Ein Logbuch gibt mehr Aufschluss…

Den Ansatz zur Klärung der Frage fand der Autor Dr. Manuel Wolf detektivisch in einem Logbucheintrag der damals Begleitschutz fliegenden US-amerikanischen 20th Fighter Group. Im Logbuch der 20th Fighter Group steht ausdrücklich: „Shortly after leaving the target ‚A’ Group hit the deck to strafe enemy transportation but found few targets“. („Kurz nach Verlassen des Zieles ging die ‚A’-Group auf Bodennähe herunter für Tiefangriffe auf feindliche Fahrzeuge, fand aber nur wenige Ziele.“). Gut – „Kurz nach Verlassen des Zieles“ („target“) wäre bei der Fluggeschwindigkeit eines Jagdflugzeugs – selbst dann, wenn es eine langsamere Bomberformation umkreist – doch eine ordentliche Strecke nordwestlich von Dresden, keinesfalls südlich. So wurde es immer dargestellt und aufgefasst.

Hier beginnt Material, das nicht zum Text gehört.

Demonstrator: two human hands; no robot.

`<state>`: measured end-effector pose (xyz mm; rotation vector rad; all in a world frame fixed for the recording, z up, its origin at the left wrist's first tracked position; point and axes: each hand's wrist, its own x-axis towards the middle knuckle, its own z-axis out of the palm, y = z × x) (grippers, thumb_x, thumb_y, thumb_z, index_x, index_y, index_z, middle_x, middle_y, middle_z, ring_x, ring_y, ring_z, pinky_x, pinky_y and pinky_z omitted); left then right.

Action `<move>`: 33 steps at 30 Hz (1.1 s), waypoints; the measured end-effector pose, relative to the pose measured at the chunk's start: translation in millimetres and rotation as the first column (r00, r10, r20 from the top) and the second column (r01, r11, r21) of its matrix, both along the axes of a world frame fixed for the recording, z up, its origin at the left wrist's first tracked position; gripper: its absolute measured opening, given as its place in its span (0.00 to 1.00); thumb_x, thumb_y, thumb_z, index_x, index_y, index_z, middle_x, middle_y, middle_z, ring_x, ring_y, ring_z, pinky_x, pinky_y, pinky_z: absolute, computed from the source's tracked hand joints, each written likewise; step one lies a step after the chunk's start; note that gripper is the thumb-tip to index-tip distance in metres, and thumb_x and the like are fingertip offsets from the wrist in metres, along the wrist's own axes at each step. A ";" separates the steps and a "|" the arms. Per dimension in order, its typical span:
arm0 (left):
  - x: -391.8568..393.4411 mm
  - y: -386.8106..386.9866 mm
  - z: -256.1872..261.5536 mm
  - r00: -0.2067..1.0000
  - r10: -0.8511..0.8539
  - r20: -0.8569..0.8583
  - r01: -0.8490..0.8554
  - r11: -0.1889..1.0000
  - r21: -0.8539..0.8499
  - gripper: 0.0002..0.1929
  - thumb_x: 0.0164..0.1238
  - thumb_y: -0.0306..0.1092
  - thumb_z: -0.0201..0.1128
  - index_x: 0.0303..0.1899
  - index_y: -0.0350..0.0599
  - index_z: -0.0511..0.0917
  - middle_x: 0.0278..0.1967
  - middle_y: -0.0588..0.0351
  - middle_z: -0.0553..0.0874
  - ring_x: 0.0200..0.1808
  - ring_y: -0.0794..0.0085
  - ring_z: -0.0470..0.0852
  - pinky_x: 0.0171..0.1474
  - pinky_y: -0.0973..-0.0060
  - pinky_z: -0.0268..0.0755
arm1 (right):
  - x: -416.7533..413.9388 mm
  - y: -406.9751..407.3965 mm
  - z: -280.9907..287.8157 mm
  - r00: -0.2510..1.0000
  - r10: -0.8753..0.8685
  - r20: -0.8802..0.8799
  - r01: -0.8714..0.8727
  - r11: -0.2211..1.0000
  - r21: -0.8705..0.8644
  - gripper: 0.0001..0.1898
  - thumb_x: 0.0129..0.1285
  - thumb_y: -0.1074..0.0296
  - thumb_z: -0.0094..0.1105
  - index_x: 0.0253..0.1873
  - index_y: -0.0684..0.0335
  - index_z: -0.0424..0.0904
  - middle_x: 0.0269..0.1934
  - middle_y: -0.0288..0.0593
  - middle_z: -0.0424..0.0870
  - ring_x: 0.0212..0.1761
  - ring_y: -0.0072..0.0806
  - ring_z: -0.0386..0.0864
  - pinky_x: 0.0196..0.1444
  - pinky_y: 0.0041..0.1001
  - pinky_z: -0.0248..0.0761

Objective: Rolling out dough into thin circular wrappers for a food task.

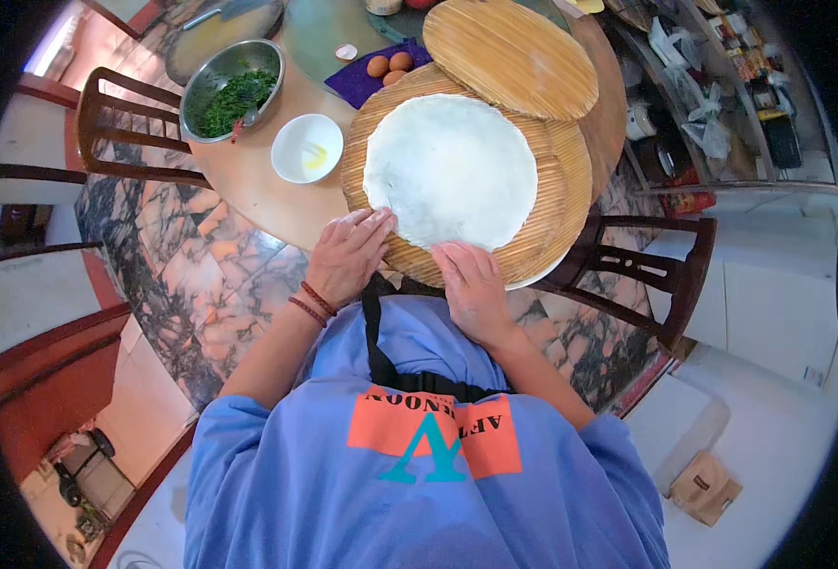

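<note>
A large round sheet of white dough (454, 171) lies on a round slatted board, likely wood or bamboo (362, 149). Its rim is slightly uneven, and faint green-grey patches show on its surface. My left hand (351, 249) reaches the dough's lower left rim with its fingers together; the thumb is hidden. At the near rim, the bent fingertips of my right hand (472, 284) touch the dough. Whether either hand pinches the rim cannot be told from above. Left of the board stands a white bowl (292, 146) with a little yellowish liquid.
A steel bowl (269, 60) holds chopped greens (230, 110). Several brown eggs (390, 65) rest on purple cloth (347, 82). Another slatted board (518, 57) overlaps the main one at the back. Wooden chairs flank the table at left (134, 135) and right (639, 270).
</note>
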<state>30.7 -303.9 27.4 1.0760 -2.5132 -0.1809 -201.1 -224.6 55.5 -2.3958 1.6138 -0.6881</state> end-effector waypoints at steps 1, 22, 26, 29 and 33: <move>1.4 2.9 -1.5 1.000 0.016 -0.013 -0.016 1.000 0.017 0.24 0.67 0.36 0.65 0.64 0.48 0.77 0.65 0.62 0.78 0.64 0.65 0.75 0.65 0.66 0.67 | -1.4 0.2 0.4 1.000 0.005 -0.001 -0.005 1.000 -0.005 0.26 0.57 0.78 0.58 0.63 0.66 0.76 0.57 0.46 0.78 0.60 0.43 0.76 0.63 0.41 0.67; 12.1 -25.4 -9.4 0.992 0.084 -0.096 -0.074 0.992 0.099 0.22 0.68 0.32 0.62 0.64 0.45 0.76 0.66 0.58 0.77 0.68 0.58 0.72 0.70 0.61 0.62 | -14.2 -3.6 6.9 0.988 -0.152 0.038 0.151 0.988 0.044 0.22 0.61 0.79 0.58 0.62 0.64 0.76 0.55 0.48 0.79 0.58 0.46 0.75 0.63 0.41 0.68; 11.3 -32.7 -7.7 0.980 0.113 -0.161 -0.103 0.992 0.071 0.21 0.69 0.32 0.61 0.63 0.45 0.77 0.66 0.58 0.77 0.67 0.58 0.72 0.70 0.61 0.62 | -23.9 -2.0 0.2 0.970 -0.240 0.032 0.240 0.971 0.007 0.22 0.61 0.81 0.59 0.61 0.64 0.77 0.54 0.49 0.79 0.57 0.47 0.76 0.61 0.41 0.70; 13.2 -38.7 -7.0 0.990 0.067 -0.125 -0.058 0.995 0.080 0.22 0.68 0.32 0.61 0.63 0.44 0.76 0.66 0.58 0.77 0.68 0.58 0.71 0.71 0.61 0.61 | -26.3 3.0 1.2 0.952 -0.305 0.024 0.305 0.952 0.022 0.21 0.61 0.81 0.59 0.60 0.64 0.78 0.53 0.49 0.79 0.56 0.47 0.77 0.61 0.40 0.70; 16.0 -41.2 -11.3 0.991 0.051 -0.121 -0.042 0.996 0.078 0.22 0.68 0.31 0.61 0.63 0.44 0.76 0.67 0.57 0.76 0.69 0.57 0.70 0.71 0.61 0.61 | -27.7 5.3 5.0 0.939 -0.344 0.018 0.343 0.939 0.018 0.21 0.61 0.79 0.60 0.60 0.63 0.78 0.54 0.49 0.79 0.57 0.47 0.76 0.62 0.41 0.69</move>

Des Rätsels Lösung ist aber, dass diese Fighter Group eine Bomberformation eskortiert hat, die sich verflogen hatte, und irrtümlich Prag bombardierte. Und auf dem Rückflug von Prag nach England passiert diese Formation „shortly after leaving the target“ ausgerechnet die Gegend südlich von Dresden …

„target“ ist in diesem Fall nämlich Prag, nicht Dresden!

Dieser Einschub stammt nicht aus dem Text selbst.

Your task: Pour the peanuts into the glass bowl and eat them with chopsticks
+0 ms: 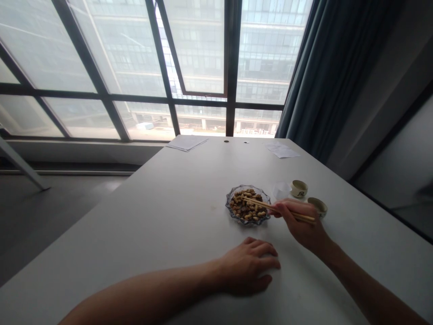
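Note:
My right hand (pixel 297 219) is closed around a pair of wooden chopsticks (pixel 262 204). Their tips reach into the peanuts (pixel 248 210) heaped in a scalloped glass dish (pixel 228 211); whether a peanut is pinched between the tips I cannot tell. My left hand (pixel 252 266) lies palm down on the white table (pixel 162 225), nearer to me than the dish, with its fingers apart and nothing in them. Just beyond my right hand stand two small cups, one with a dark mark (pixel 299 188) and another (pixel 318 206) partly hidden by the hand.
A clear, see-through item (pixel 281 190) sits between the dish and the cups. Papers lie at the far left (pixel 187 142) and a sheet (pixel 282 150) at the far right of the table. Behind it rise windows and a dark curtain (pixel 318 81).

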The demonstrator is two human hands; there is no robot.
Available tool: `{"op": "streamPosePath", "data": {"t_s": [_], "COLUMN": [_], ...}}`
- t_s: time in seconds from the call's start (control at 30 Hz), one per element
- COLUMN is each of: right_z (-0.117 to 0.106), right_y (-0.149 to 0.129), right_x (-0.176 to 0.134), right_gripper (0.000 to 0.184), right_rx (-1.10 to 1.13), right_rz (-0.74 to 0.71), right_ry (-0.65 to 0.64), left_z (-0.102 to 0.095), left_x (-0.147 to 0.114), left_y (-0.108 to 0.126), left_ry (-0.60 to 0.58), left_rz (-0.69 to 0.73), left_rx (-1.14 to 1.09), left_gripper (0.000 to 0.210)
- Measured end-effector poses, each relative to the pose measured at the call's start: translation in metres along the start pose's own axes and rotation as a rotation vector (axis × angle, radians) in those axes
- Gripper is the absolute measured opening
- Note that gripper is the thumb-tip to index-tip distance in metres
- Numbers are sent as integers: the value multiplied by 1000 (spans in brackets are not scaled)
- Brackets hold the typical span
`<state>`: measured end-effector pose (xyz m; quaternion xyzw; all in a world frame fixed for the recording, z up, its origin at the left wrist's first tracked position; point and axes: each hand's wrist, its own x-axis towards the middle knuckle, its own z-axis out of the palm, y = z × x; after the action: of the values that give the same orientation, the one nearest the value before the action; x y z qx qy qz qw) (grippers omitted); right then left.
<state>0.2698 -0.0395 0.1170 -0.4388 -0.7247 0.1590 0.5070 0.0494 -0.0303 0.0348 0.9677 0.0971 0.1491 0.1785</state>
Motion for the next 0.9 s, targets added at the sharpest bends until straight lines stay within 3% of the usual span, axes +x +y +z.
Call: {"op": "streamPosePath", "data": {"t_s": [0.2,0.37,0.47,0.73,0.9], "right_z": [-53,-106,-125,-127,-121], "right_y": [-17,-12,0,46,38], "right_x": [-32,-72,-94,-117,-107], "right_gripper": [22,21,23,31,31], "right_rx": [-147,-332,-370,-125,-115], "right_rz": [32,199,334,456,411], "right_ry": [271,534,654,750,780], "left_z": [1,1,0,-3,-1], "left_x": [0,0,0,2,1], "left_y": [0,1,2,4,3], "left_ry": [4,5,-2,-6,-3], "left_rz": [1,-18,-26,-33,-33], "left_rx": [-11,-11,-5,27,7], "left_gripper": [36,36,36,36,36]}}
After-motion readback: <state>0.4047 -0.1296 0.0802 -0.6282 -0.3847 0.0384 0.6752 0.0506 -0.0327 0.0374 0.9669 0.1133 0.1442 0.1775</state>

Dieser Fakt wurde bisher übersehen und führt die Kontroverse nun einer Klärung zu.

Die später aufgebauschte Dramatik ganzer Menschenjagden bleibt aber nach wie vor unplausibel, auch wenn der Begriff „wenige Ziele“ auf „miltärische“ Ziele wie Fahrzeuge oder – aus damaliger amerikanischer Sicht ebenfalls bekämpfenswert – Ambulanzen und Ähnliches zu beziehen ist. Dass es Derartiges jedoch an anderer Stelle in Deutschland in der Endphase des Zweiten Weltkrieges durchaus nicht selten gegeben hat, ist unbestreitbar.

Der Autor erhielt im Januar 2016 einen Brief, der hier mit freundlicher Erlaubnis der Absenderin wiedergegeben wird. Die Leserin des Buches war ein kleine Mädchen zur fraglichen Zeit und schildert Ihre Erlebnisse:

Sehr geehrter Herr Dr. Wolf,

durch einen Artikel im Internet wurde ich im vorigen Jahr auf Ihr Buch zum Luftkrieg über Europa aufmerksam. Mich interessierten besonders die Seiten 491–493, wo Sie mögliche Tieffliegeraktivitäten im Raum südlich von Dresden erörtern.

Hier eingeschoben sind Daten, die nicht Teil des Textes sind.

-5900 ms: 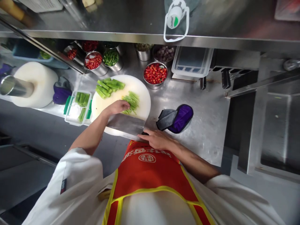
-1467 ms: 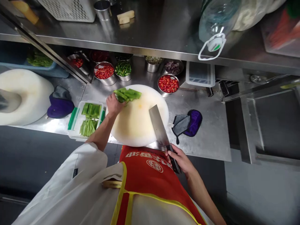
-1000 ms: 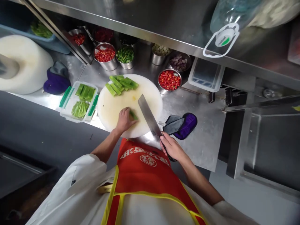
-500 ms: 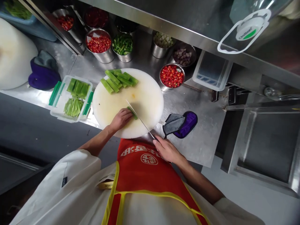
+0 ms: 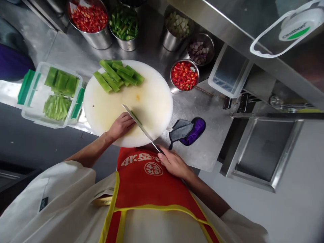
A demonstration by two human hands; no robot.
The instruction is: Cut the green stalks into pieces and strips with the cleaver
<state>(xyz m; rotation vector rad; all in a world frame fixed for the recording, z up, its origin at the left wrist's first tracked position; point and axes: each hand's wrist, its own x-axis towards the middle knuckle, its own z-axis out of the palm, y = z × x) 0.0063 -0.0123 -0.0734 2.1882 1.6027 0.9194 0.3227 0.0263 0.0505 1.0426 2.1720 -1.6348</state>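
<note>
My left hand (image 5: 122, 125) has its fingers curled down on a piece of celery (image 5: 137, 117) on the round white cutting board (image 5: 154, 101). Most of that piece is hidden behind the fingers and the blade. In my right hand (image 5: 174, 162) is the handle of a kitchen knife (image 5: 144, 131), gripped near the board's front edge. Its blade slants up and left across the board, right beside my left fingertips. Several cut celery sticks (image 5: 118, 75) lie in a heap at the board's far left.
Left of the board is a clear container (image 5: 35, 109) with green clips, holding celery slabs and thin strips. Metal pots of red chillies (image 5: 184, 76), green chillies (image 5: 124, 25) and chopped onion (image 5: 198, 52) line the back. A purple-grey cloth item (image 5: 188, 131) lies right; a steel shelf (image 5: 227, 30) overhangs.
The view has shifted closer and turned slightly. The knife blade lies more tilted, showing more of its face, and covers more of the celery piece. Both hands keep their grips.
</note>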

Ich selbst war am 14. 2. 1945 mit meinen Eltern im Süden der Stadt und im Bereich der Südhänge auf Landstraßen zu Fuß unterwegs. Wir liefen vom Stadtteil Plauen, wo ich die Nachtangriffe in einem Kinderkrankenhaus erlebt hatte in Richtung Osten, um öffentliche Verkehrsmittel in Pirna oder Heidenau zu erreichen. Plötzlich hörten wir hinter uns das Geräusch von Flugzeugen und heftiges Maschinengewehrgeknatter. Diese Maschinen überflogen uns ostwärts und bogen später nach links – also nach Norden ab. Dabei handelte es sich nur um einige wenige leichte Flugzeuge, deren Geräusche sich deutlich vom Dröhnen der nächtlichen Bomber unterschieden.

Ausgedehnte Angriffe großer Tieffliegerverbände waren nicht zu beobachten und tauchten auch später nie in persönlichen Gesprächen mit anderen Dresdner Zeitzeugen auf.

Weitere Augenzeugen zu Ereignissen u.a. auch in dem von Ihnen beschriebenen Gebiet sind in folgendem Internetbeitrag benannt:
dresden-dossier 1945.de unter „Tiefflieger-Dossier­ Augenzeugen 14. Februar“.

Zur Einschätzung der Berichterstattung der US-Piloten von diesem Tag ist zu bemerken, daß durch den irrtümlichen Flug einer Staffel nach Prag auch an der Dokumentation einiges durcheinander kam. So wurde erst 2004 herausgefunden, daß ein mehrfach veröffentlichtes Foto von einem angeblichen Bombenabwurf über Dresden in Wirklichkeit ein Luftbild von Prag war – es war eben Krieg.

Ich freue mich darüber , in Ihren Forschungsergebnissen die Möglichkeit der Einordnung meiner Beobachtungen gefunden zu haben.